Phleomycin is a glycopeptide antibiotic and a DNA strand break (DNA-SB) inducer that can be used to select genetically-engineered cells[1]. Phleomycin is a molecule found in Streptomyces, and similar to bleomycin, can bind to and insert into DNA, disrupting the integrity of the double helix structure[2]. Phleomycin has a mutagenic effect on resistant Streptococcus strains[3].
In vitro, treatment of HeLa cells with Phleomycin (100-400μg/mL) for 0-24h inhibited cell proliferation in a time- and dose-dependent manner, induced cytotoxicity, induced the initial release of cytochrome c, downregulation of Bcl-XL, ENDOG, DAXX, and MDM2, and upregulation of CASP and BID[4]. Treatment of Nannochloropsis oceanica cells with Phleomycin (0.2μg/mL) for 48h caused random double-strand breaks in the DNA of the algal cells and increased the transformation efficiency of the active hygromycin B resistance gene (aph7)[5]. Phleomycin (0-200ng/mL) treatment of mouse embryonic fibroblasts (MEFs) from different mutants for 48h significantly reduced the survival rate of MEFs lacking XRCC4, DNA-Ligase IV or Xlf, but had no significant effect on MEFs from PAXX mutants and wild-type MEFs[6].
References:
[1] Ma X, Pan K, Zhang L, et al. Genetic transformation of Nannochloropsis oculata with a bacterial phleomycin resistance gene as dominant selective marker[J]. Journal of Ocean University of China, 2016, 15: 351-356.
[2] Stokowa-Sołtys K, Dzyhovskyi V, Wieczorek R, et al. Phleomycin complex–Coordination mode and in vitro cleavage of DNA[J]. Journal of inorganic biochemistry, 2019, 195: 71-82.

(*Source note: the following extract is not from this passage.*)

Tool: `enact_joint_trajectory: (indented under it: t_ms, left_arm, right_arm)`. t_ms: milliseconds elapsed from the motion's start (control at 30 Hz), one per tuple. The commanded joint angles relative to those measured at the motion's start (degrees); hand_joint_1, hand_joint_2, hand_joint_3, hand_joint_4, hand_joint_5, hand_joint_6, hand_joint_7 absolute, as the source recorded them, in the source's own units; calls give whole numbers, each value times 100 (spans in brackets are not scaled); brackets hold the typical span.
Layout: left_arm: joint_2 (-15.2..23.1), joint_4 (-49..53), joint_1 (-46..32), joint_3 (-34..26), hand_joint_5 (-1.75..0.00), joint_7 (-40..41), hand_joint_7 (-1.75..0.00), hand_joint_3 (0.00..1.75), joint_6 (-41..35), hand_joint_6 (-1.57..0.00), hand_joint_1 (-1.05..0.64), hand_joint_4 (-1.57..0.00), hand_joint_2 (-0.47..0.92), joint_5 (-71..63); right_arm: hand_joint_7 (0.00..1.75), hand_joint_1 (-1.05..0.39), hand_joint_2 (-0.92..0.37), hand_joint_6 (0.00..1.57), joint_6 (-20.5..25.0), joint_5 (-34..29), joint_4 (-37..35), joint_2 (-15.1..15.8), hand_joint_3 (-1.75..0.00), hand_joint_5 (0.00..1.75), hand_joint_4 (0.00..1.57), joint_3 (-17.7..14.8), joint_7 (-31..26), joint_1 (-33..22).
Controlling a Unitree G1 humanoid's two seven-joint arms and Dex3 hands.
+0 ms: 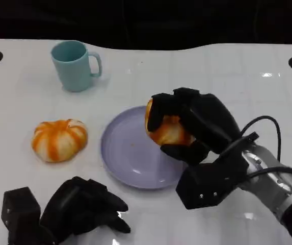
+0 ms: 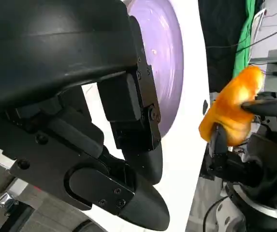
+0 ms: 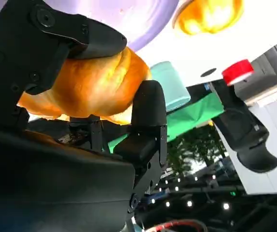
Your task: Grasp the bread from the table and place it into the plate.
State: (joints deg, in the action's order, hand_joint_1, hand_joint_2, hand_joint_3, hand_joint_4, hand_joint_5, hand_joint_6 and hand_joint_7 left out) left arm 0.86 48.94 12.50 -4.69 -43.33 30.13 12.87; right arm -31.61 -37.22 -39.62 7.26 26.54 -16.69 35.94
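Far left on the white table [image 1: 196, 66]: a teal mug [image 1: 75, 65], and nearer, a second orange-striped bun [image 1: 59, 139], not touched. Low at the left: left hand [image 1: 84, 209] resting, fingers curled in, nothing in it. In the middle: purple plate [image 1: 128, 153], nothing on it yet. To the right: right hand [image 1: 196, 127] wrapped tight around the bread [image 1: 168, 130], up in the air over the plate's right edge. Grabbing part looks done. Left to do, most likely: lower the bread onto the plate and let go.
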Motion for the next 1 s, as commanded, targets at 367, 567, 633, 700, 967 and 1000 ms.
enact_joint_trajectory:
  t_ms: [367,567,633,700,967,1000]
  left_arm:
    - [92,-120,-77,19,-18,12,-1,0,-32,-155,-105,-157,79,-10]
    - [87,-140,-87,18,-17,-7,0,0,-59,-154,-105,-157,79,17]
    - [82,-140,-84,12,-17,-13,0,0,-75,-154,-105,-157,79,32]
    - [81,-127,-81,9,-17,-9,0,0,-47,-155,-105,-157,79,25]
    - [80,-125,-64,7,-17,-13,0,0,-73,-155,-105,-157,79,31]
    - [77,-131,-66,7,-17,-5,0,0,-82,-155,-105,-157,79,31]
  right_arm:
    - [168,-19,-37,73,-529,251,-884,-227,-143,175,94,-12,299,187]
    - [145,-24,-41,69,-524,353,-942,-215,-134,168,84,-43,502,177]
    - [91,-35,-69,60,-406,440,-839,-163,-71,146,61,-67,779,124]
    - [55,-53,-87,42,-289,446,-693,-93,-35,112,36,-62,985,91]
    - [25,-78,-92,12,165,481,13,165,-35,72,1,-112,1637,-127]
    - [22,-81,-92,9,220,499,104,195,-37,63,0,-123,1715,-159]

[3] Van Peer A F, De Bekker C, Vinck A, et al. Phleomycin increases transformation efficiency and promotes single integrations in Schizophyllum commune[J]. Applied and Environmental Microbiology, 2009, 75(5): 1243-1247.
[4] Hwang J, Kim Y Y, Huh S, et al. The Time‐Dependent Serial Gene Response to Zeocin Treatment Involves Caspase‐Dependent Apoptosis in HeLa Cells[J]. Microbiology and immunology, 2005, 49(4): 331-342.

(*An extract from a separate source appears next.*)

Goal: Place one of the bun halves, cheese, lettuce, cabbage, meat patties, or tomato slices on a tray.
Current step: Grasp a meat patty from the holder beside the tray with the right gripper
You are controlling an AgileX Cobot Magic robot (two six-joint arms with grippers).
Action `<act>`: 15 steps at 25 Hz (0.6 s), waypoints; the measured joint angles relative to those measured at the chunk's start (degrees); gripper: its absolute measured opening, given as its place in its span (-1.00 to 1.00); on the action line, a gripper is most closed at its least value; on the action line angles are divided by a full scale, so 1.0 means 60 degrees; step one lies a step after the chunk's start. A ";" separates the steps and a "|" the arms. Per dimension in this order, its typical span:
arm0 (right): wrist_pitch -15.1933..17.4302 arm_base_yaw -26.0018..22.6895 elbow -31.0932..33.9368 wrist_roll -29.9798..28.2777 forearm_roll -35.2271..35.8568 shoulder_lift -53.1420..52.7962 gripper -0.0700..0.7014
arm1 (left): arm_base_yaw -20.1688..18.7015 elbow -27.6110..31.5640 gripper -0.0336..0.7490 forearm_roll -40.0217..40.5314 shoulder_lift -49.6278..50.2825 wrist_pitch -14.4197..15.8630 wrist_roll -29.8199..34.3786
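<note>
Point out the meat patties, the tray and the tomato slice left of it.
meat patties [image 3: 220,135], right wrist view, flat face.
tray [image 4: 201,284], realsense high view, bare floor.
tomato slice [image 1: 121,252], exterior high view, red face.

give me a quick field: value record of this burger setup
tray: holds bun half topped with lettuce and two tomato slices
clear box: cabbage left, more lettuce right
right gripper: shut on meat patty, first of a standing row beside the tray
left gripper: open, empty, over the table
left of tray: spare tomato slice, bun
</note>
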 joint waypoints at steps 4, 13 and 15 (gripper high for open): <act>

[5] Zhang Z, Guo L, Liu H, et al. Zeocin treatment significantly elevated transformation efficiency of Nannochloropsis oceanica[J]. Journal of Applied Phycology, 2022, 34(3): 1587-1594.

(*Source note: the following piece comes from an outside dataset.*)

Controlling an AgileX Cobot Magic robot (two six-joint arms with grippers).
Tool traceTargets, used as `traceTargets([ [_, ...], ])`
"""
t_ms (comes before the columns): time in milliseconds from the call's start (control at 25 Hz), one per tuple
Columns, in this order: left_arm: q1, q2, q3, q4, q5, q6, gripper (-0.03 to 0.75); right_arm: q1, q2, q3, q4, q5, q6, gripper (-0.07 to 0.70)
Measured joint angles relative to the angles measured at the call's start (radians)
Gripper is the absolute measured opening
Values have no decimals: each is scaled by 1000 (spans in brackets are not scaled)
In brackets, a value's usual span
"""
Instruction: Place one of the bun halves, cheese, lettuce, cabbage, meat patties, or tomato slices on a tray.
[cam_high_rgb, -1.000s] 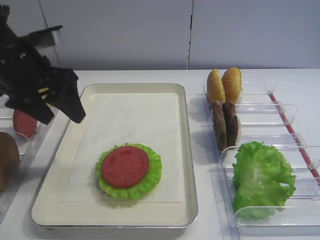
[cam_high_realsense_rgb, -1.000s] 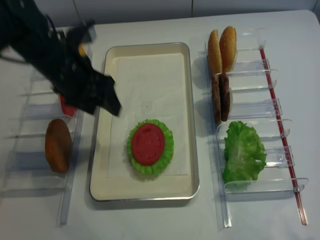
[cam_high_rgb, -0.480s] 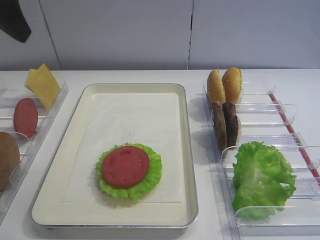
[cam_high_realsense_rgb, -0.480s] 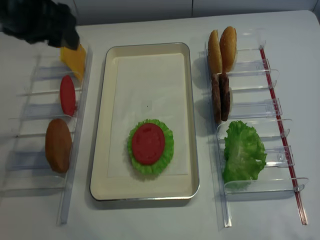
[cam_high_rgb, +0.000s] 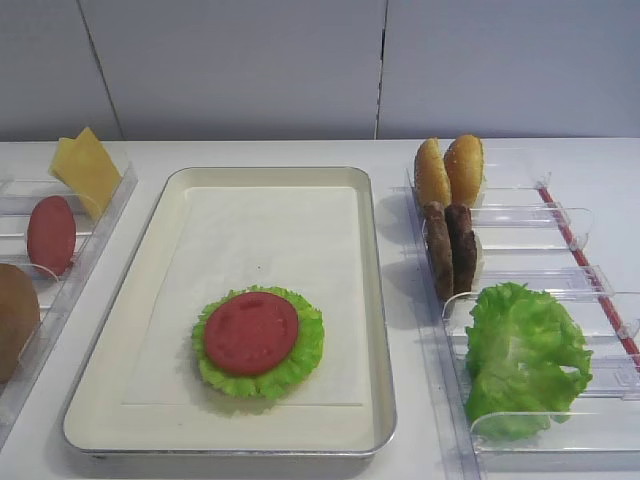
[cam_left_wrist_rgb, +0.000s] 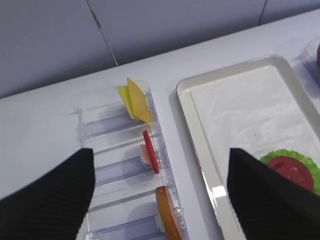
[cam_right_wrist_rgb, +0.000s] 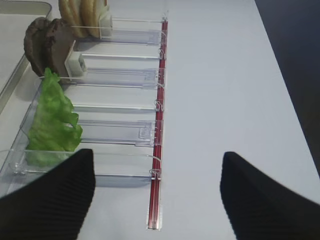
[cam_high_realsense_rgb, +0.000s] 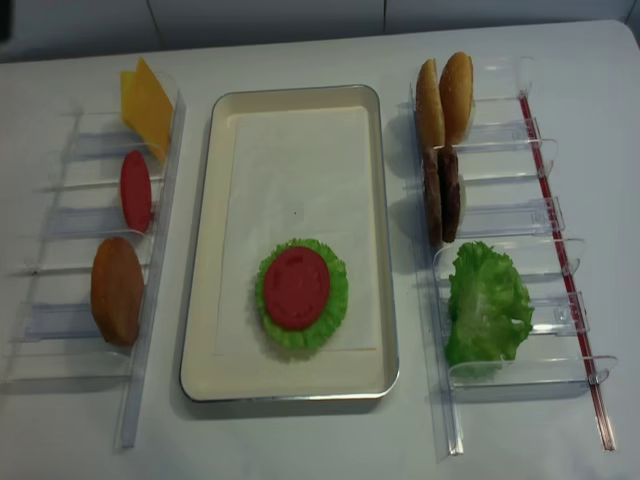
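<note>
Left gripper (cam_left_wrist_rgb: 160, 200) has pulled back off the tray (cam_high_rgb: 372, 300) toward 10 o'clock, jaws wide, empty. Tomato slice (cam_high_rgb: 251, 333) lies on lettuce leaf (cam_high_rgb: 310, 345) at tray's 6 o'clock; placement looks complete. Right gripper (cam_right_wrist_rgb: 157, 197) open, empty.

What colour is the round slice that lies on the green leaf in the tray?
Matte red tomato slice, clearest in the exterior high realsense view.
</note>
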Motion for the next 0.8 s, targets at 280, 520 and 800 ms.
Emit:
traceTargets([
  [280, 0, -278, 142, 7, 2, -30, 545, 0, 0, 0, 0, 0, 0, 543],
  [520, 0, -533, 437, 18, 9, -95, 545, 0, 0, 0, 0, 0, 0, 543],
  [800, 0, -833, 799, 6, 15, -161, 545, 0, 0, 0, 0, 0, 0, 543],
])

[6] Abramowski V, Etienne O, Elsaid R, et al. PAXX and Xlf interplay revealed by impaired CNS development and immunodeficiency of double KO mice[J]. Cell Death & Differentiation, 2018, 25(2): 444-452.
Phleomycin是一种糖肽类抗生素,是一种DNA链断裂(DNA-SB)诱导剂,可用于筛选基因工程细胞[1]。Phleomycin是在链霉菌中发现的,与博来霉素 (Bleomycin)类似,它能够结合并插入DNA,破坏双螺旋结构的完整性[2]。Phleomycin对抗性链球菌菌株具有诱变作用[3]。
在体外,Phleomycin(100-400μg/mL)处理HeLa细胞0-24h,以时间和剂量依赖性方式抑制了细胞增殖,诱导了细胞毒性,诱导了细胞色素c的初始释放、Bcl-XL、ENDOG、DAXX和MDM2的下调以及CASP和BID的上调[4]。Phleomycin(0.2μg/mL)处理微拟球藻(Nannochloropsis oceanica)细胞48h,引起了藻细胞DNA的随机双链断裂,提高了活性潮霉素B抗性基因(aph7)的转化效率[5]。Phleomycin(0-200ng/mL)处理来自不同突变体的鼠胚胎成纤维细胞(MEFs)48h,显著降低了缺乏XRCC4、DNA-Ligase IV或Xlf的MEFs的存活率,但对来自PAXX突变体的MEFs和野生型MEFs无显著影响[6]。